A million screams,
and a billion dreams,
Suspended by a thread in the room,
Foreheads soaked,
as their minds all hoped,
Someone would lift the cloud of gloom.
From each extremes,
and everything in between,
Tears ran dry and eyes were sore,
As they sat in wait,
awaiting their fate,
wondering if a loved one was at heaven’s door.
Doctors rushed,
the commotion gushed,
everyone anxiously awaiting their turn,
To walk right in,
and meet their kin,
Before their agony would spill out and burn.
During this phase,
a few eyebrows were raised,
towards the sight at the end of the room;
A lady quite frail,
and a tall, young male,
laughing and smiling in this cauldron of doom.
Some of them wondered,
as the others thundered,
How could anyone smile in a place like this?
They found it unfair,
all of them there,
that those two people were happily in bliss.
So one of them walked,
and decided to talk,
wanting to vent all his rage in brief,
His patience broken,
as soon as he’d spoken,
“Are you two blind or just oblivious to grief?
Our loved ones are on a bed,
some already dead,
you think it’s funny we sit here and grieve?
I don’t want to fight,
but trust me I might,
so I beg you just stand up and leave.”
The young boy smiled,
which drove the man wild,
as he waited for one of the two to explain;
Their lack of pity,
engaged his curiosity,
why couldn’t they understand his pain?
Then the silence broke,
as the young boy spoke,
“Good sir, I would like you to meet my mother,
Cancer stage five,
just barely alive,
so you’re wrong that I can’t understand pain of another.
For two long years,
I saw all of my fears,
come true and I could do nothing to keep,
her pain away
even just for a day,
so I would just sit down, hug her and weep.
But tell me good sir,
if you have an answer,
if there’s any good in reminding us of her fate?
No I wouldn’t let her,
even if she isn’t getting better,
sit down and cry out the rest of her days.
Wouldn’t you smile,
Take her away for a while,
Remember the good times in what are her worst?
Wouldn’t you be proud,
That you never bowed,
And that before death you got to her first?

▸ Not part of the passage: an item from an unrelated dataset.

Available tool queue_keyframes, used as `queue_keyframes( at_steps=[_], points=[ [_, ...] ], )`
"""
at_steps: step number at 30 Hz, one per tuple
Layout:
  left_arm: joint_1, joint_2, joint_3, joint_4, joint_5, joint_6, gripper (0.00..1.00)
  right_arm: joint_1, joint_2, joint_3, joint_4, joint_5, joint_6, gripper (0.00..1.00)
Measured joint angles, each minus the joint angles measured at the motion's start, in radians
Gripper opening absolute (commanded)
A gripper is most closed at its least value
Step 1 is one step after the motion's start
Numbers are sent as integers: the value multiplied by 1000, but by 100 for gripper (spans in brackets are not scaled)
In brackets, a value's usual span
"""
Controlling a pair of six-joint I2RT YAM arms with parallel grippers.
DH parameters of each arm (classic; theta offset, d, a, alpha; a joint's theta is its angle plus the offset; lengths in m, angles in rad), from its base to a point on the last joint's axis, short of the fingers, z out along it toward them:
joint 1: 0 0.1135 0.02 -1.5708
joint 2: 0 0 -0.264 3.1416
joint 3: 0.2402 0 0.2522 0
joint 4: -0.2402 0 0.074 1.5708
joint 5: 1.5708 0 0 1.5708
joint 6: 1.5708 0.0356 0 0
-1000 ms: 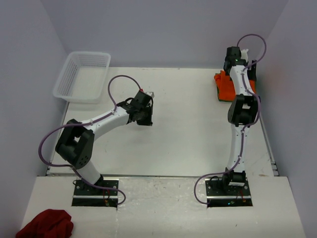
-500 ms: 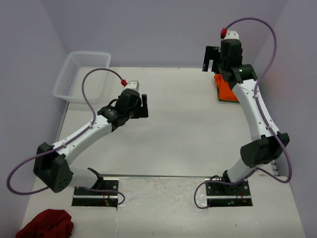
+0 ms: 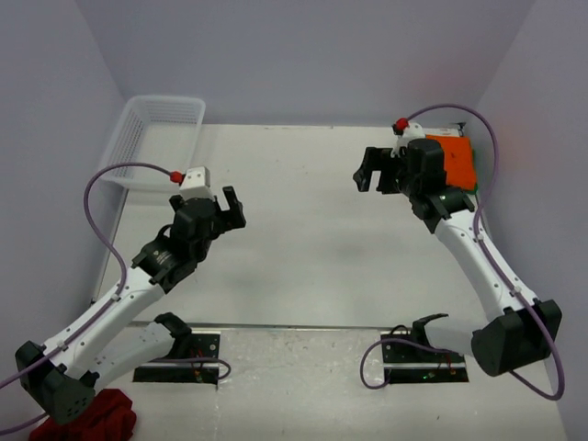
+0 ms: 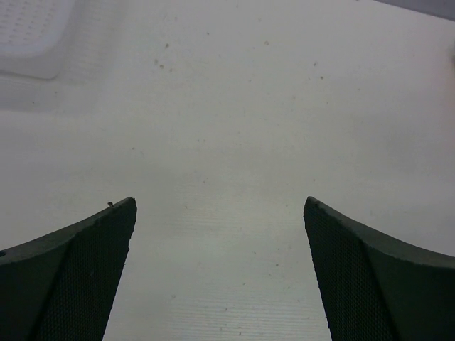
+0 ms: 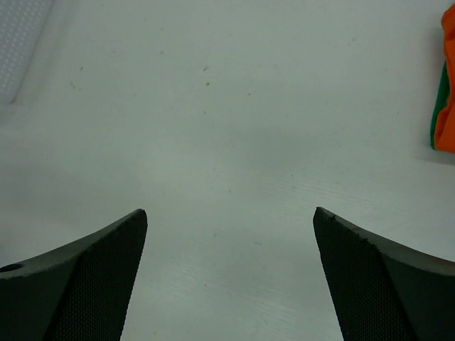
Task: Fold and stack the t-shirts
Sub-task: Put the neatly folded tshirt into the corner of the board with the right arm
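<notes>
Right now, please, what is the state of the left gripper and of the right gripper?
Left gripper: open, jaws wide apart, holding nothing.
Right gripper: open, jaws wide apart, holding nothing.

The worktop [image 3: 312, 248] is seen as a smooth, matt white surface flecked with small dark specks, and the basket [image 3: 129, 129] appears to be moulded in white, slightly translucent plastic mesh. The left fingers [image 4: 78, 284] and the right fingers [image 5: 384, 284] are faced with a matt black material pressed with a fine dotted grid, while the arm links [image 3: 482, 262] are shelled in smooth white plastic with black joints. The orange shirt [image 5: 449, 42] and the green shirt [image 5: 439, 106] are shown as soft, matt cloth, as is the dark red cloth [image 3: 110, 412], whose surface is rumpled.
</notes>
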Motion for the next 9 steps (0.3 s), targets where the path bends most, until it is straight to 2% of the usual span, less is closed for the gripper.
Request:
queue_keyframes(
  at_steps=[9],
  points=[
    [0,-65,-95,2,-123,-19,100,-2,-206,-283,150,2,38,99]
  ],
)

Your loved ones have a chance,
of waking from their trance,
but I sadly know what lies ahead for me,
So I would be glad,
if you don’t make us sad,
and leave us to laughter and just let us be.”
As the man listened,
his eyes glistened,
as he returned to the corner where uncertainty loomed,
He looked at the fighter,
as his heart grew lighter,
hearing the the sound of their laughter echo in the room.